這世間最痛苦的事情不是你跟心愛的人憋困在一個可怕的地方,面臨死亡,而是,他明明在你觸手可及的地方,你卻眼睜睜看著一切發生看著他驚詫的眼神,看著他被傷寒,而什么都來不及做。
“混o,你放開我。”雪妖狠狠咬了寒睿一口,寒睿將她放下來,看她不要命地朝著出事的地方跑過去。
“你別去,危險。”寒睿沉聲道。
雪妖顧不得這么多,順手拔出匕首朝著寒睿刺去。
寒睿想不到她是這樣你死我活的拼命法,微微退后一步,幽幽地道:“你要是對我,有對他的十分之一好,我也就心滿意足了。”
雪妖抬起頭飛快看了寒睿一眼,轉身,義無反顧朝著拓跋鴻跑去,我會救你的,無論如何,我要救你,淚水迷糊了她的雙眼,但是,她寧愿為了救拓跋鴻死了,也不想這樣活著。
拓跋鴻對她有多重要,連她自己也不知道,反正,比自己的命要重要得多。
忽然——有藍色的光束將她結實地捆了起來,雪妖頹然地倒在地上。
紅腫的雙眸從來沒有這么仇視地瞪著寒睿,她真后悔,后悔當初為何要放過這個人,看著寒睿沒有任何表情的臉,她多么清楚地想到他的絕情。
那種從生命里散發的薄情和無心,怎么是他母親三言兩語可以改過來的?
寒睿看著雪妖憤怒的眼神,苦笑:“我才知道你是這樣的恨我。”
“我恨不得吃了你的肉,喝了你的血。”雪妖哭泣道,“求求你放了我,再不去救他就來不及了。”

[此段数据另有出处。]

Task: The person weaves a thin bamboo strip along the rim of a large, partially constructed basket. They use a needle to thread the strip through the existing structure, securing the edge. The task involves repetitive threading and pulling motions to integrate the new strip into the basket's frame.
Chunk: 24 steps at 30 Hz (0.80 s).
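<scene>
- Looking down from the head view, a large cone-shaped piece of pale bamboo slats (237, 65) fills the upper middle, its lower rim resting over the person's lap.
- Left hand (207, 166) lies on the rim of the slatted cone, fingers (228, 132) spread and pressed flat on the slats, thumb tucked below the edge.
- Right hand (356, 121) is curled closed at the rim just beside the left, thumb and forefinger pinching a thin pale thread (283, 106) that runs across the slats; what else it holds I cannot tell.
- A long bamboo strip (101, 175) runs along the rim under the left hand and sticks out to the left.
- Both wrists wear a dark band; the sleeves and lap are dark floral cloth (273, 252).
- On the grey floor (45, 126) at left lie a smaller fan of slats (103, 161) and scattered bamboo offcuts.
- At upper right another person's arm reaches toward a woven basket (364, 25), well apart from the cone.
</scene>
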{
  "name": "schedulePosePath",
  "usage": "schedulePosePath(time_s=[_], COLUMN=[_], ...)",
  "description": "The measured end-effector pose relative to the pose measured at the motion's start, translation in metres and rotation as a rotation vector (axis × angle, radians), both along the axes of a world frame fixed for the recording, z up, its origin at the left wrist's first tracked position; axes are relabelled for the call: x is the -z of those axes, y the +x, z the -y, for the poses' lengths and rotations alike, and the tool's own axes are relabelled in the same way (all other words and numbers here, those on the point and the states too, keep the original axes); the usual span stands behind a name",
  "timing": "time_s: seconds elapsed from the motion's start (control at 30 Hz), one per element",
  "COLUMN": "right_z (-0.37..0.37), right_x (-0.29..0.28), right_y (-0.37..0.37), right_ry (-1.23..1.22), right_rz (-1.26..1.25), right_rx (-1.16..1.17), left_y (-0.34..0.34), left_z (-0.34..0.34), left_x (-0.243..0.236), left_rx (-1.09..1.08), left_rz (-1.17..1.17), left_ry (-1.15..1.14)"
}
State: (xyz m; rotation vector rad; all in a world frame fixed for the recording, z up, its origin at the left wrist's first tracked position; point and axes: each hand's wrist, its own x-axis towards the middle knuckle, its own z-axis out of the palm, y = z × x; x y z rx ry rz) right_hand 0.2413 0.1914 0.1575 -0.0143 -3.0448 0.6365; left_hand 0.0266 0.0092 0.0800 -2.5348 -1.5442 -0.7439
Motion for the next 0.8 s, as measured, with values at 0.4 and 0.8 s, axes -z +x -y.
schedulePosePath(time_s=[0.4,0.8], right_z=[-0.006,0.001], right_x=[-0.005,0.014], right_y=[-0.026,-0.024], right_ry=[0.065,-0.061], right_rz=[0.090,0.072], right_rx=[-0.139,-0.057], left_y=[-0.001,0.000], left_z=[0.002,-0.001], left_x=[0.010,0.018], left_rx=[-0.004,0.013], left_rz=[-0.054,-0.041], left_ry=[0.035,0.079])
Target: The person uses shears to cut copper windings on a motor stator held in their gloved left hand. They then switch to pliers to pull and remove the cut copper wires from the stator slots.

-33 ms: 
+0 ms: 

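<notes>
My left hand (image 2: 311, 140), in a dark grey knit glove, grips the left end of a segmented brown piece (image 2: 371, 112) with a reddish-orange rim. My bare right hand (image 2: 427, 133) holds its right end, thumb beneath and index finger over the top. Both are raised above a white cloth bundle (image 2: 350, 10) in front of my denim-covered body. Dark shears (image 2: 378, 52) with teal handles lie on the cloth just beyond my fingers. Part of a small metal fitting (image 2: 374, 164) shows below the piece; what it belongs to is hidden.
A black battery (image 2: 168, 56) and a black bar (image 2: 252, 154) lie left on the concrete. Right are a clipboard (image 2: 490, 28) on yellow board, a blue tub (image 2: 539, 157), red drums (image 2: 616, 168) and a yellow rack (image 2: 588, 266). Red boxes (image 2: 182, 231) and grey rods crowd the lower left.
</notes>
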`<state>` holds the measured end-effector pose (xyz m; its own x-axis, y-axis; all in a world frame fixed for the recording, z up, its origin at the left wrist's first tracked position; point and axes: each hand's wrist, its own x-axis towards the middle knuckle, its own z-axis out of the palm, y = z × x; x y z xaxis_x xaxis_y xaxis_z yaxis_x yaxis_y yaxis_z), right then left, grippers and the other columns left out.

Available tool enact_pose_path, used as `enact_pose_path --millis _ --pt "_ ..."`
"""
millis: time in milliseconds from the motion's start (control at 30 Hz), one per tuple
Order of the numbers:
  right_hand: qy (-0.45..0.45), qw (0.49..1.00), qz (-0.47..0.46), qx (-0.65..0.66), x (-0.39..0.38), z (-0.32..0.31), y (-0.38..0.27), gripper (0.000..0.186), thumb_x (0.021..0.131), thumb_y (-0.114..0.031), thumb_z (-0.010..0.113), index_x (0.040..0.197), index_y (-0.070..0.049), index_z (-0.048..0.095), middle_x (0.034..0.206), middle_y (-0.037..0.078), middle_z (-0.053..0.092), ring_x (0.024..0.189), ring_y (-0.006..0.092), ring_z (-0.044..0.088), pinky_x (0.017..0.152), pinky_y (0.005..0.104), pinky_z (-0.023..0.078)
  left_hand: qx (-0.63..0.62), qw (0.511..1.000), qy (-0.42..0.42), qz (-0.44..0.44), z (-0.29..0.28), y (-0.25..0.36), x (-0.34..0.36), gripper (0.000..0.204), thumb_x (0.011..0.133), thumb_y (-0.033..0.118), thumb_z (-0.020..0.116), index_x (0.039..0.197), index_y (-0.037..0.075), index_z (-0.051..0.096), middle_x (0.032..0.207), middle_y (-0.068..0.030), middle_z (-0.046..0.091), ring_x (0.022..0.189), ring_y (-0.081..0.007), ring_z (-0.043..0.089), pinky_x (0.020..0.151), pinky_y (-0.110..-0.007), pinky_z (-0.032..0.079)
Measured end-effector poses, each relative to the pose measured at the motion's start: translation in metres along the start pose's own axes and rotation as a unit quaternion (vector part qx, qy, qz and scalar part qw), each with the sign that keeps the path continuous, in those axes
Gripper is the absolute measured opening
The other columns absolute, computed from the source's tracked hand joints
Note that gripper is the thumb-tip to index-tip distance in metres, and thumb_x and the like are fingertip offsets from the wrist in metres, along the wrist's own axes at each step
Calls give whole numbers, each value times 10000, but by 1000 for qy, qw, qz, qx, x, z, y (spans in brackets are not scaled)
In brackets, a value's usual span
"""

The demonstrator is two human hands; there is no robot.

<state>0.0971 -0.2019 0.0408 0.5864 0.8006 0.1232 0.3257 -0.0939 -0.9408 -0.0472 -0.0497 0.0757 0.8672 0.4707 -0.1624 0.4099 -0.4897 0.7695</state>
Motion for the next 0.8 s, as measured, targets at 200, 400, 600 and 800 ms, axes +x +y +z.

“知道了,救他對吧。”寒睿嘴角不屑地輕撇,眸光有意無意地掃過雪妖,“我救了他,你是不是就沒那么恨我了。”
雪妖不由得楞了下,寒睿嘆氣:“我見到如嫣了,她告訴我,殺死她的是越國國師和那黑色怪物。”
說完,他頭也不回地朝著還在不斷反騰的怪物走去。
轉瞬間刀光劍影,寒氣逼人,當寒睿除去表面那層觸手后,有些無奈地看到拓跋鴻精神矍鑠地從里面跳了出來,雖然身上臟兮兮的,但是,的確是精神矍鑠。
兩個男人互相凝固般冷冷地敵視著對方,空氣凝滯單調。
“那個——今天可不可以不打了。”雪妖抱著oo,眼睛紅紅地站在一旁。
她看了看拓跋鴻:“我,我不太舒服,胸口很痛,不知道是不是怪物那個囊里有毒。”
一聽說雪妖不舒服,兩個男人忽然就變得有些擔心起來,拓跋鴻一個箭步過去握住雪妖的手,靈氣關切地將她的身體四處都檢查了一遍。

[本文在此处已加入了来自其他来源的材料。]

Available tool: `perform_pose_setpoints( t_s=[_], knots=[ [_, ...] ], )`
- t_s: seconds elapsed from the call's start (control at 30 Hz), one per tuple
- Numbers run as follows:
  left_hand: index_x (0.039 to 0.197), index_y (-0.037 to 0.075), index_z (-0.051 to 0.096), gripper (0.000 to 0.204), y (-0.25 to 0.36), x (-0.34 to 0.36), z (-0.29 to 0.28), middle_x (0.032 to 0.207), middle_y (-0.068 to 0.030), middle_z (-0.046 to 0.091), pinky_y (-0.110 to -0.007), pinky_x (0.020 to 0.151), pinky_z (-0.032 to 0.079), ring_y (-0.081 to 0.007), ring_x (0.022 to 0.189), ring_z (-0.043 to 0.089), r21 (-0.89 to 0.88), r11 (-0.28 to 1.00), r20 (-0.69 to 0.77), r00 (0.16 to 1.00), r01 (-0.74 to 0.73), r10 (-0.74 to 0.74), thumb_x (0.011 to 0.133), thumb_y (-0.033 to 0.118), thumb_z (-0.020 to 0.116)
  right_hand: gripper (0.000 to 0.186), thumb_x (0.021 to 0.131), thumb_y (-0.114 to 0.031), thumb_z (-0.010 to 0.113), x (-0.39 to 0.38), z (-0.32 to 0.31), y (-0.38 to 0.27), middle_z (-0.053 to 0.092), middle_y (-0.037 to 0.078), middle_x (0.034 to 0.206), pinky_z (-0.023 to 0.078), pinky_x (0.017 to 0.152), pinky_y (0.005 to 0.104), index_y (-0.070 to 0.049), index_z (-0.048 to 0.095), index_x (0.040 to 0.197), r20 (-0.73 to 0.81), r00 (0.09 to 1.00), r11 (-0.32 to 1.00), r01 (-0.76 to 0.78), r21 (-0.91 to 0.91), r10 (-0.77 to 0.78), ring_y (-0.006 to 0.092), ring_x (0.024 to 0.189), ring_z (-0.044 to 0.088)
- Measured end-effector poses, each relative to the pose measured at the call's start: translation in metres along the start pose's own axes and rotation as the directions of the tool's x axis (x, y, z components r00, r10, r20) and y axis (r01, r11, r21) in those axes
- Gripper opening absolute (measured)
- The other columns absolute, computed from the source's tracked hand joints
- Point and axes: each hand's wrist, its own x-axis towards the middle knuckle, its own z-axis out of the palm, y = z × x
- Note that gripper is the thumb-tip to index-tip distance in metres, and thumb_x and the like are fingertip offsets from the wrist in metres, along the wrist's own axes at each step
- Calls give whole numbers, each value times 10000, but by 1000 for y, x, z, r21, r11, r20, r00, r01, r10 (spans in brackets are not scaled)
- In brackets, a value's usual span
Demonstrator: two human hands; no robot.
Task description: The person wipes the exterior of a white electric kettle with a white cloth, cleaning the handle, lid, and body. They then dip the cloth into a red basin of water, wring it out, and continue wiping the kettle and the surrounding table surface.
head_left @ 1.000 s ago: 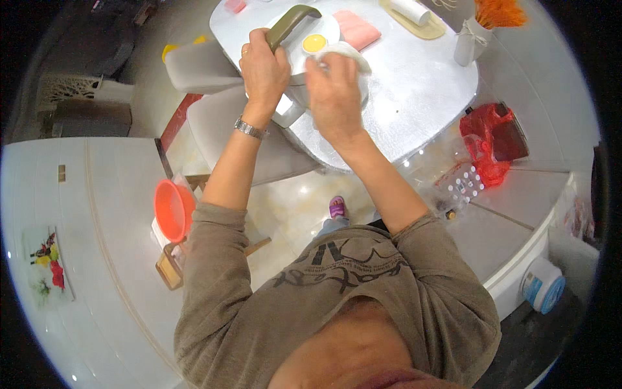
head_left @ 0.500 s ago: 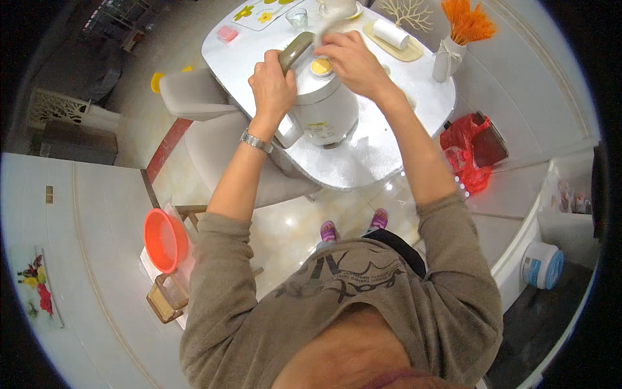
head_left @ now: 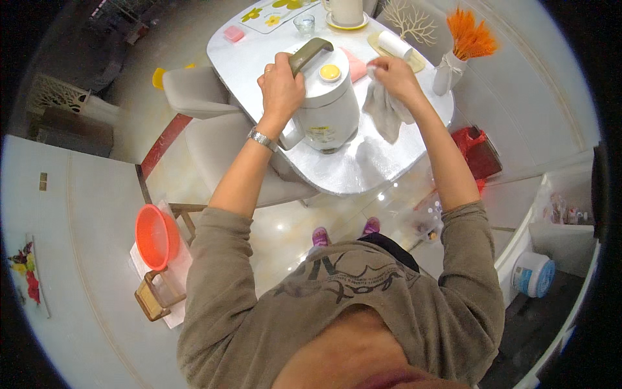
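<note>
Far left: round orange plastic bowl (head_left: 156, 236) sitting on a small wooden stand (head_left: 153, 299), well apart from the work, beside a pale cushioned chair (head_left: 217, 139) pushed against the table.

Left hand (head_left: 280, 86), metal watch at the wrist, fingers wrapped tight round the olive-green curved handle (head_left: 310, 53) of a white cylindrical electric kettle (head_left: 327, 107). Kettle stands upright on the silvery oval table (head_left: 363, 165), toward the near-left part of the top, round yellow button on its lid.

Just right of the kettle: right hand (head_left: 393, 76), fingers bunched closed on a crumpled grey-white cloth (head_left: 387, 113). Cloth hangs down from the hand beside the kettle's right flank; whether it touches the kettle wall cannot be told.

Behind the kettle, partly hidden: flat pink pad (head_left: 354, 63). Further back: small clear glass (head_left: 303, 24), white roll (head_left: 394, 45) lying on a tan mat.

Right end of the table: white vase with orange dried stems (head_left: 471, 34). Past the table's right edge, on the floor: red bag (head_left: 476, 149). Far right, low: white tub with a blue band (head_left: 533, 274).
</note>
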Motion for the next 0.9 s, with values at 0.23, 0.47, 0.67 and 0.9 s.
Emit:
perform_pose_setpoints(
  t_s=[0.23,0.47,0.67,0.9],
  knots=[
    [1082,7,464,339,-8,-8,-1,899,-213,586,-449,775,430,-359,861,567,-143,989,-24,999,-45,42,776,132,538,375,851,-324,515,-5,-4,-69,613,165,1036,438,827,372,-50,565,1102,174,888,896,441,-50,-426,282,980,545],
    [1077,7,472,349,-9,-5,0,892,-201,592,-442,805,418,-347,870,570,-146,989,-7,1000,-29,28,755,128,535,571,905,-502,340,18,-2,-73,499,180,1253,423,869,416,-95,407,1301,450,817,830,501,-244,-360,312,1019,532],
    [1075,9,465,373,-11,-4,1,877,-175,599,-463,823,333,-336,884,548,-141,990,24,1000,-6,9,734,136,543,562,882,-534,380,18,3,-89,591,181,1080,462,809,428,-59,504,1155,452,867,855,388,-343,-212,351,961,577],
    [1048,8,478,339,-7,-11,6,828,-175,600,-456,784,388,-346,813,561,-68,998,-15,1000,-15,14,735,125,538,647,816,-594,459,-10,1,-65,600,158,1106,488,786,424,-37,556,1133,218,906,866,414,-281,-362,333,956,598]
  ],
)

寒睿邁了一步后終于停了下來,他沒有什么立場過去,不是害怕,而是她不要他。
如果自己先遇到雪妖呢?那會是怎樣?
他相信,如果雪妖先見到他的話,事情會變得完全不一樣。
可惜,一切都沒有如果。
“陛下,國王陛下……”后面的戰士在催促,天際滾滾而來的沙塵暴,宣示著,今天他們這點恩怨也許,就此要長埋在黃沙里了。
“沙塵暴來了,你帶她去躲躲。”寒睿冷冷地道,凄然轉身。
忽然,他的眸子微微一凌,忙轉身飛快一級寒冰箭,飛射雪妖身后,拓跋鴻和雪妖都嚇了一跳,定睛一看,一直長著尖刀的觸手,被切成兩半落在了地上。
他們兩個剛才情意綿綿,竟然差點沒有注意道,拓跋鴻皺眉,這是——欠了人情了?
因為,剛才那一下,可能再靠近點他會發現,但是,絕對沒有這么毫發無損地退出的可能,怎么也得見血吧。
他剛想說什么,就聽到鉑國那邊一片驚呼。
原來,寒睿在幫助雪妖的同時,另外一根觸手,也正在偷襲他。
可是,他只顧著救人了,卻沒來得及注意。
只見那觸手的刀刃狠狠刺入寒睿的琵琶骨,鮮血一點點滴落在沙地上,而寒睿很硬氣地反身砍斷了觸手,但是,臉色卻慢慢變得青紫發黑。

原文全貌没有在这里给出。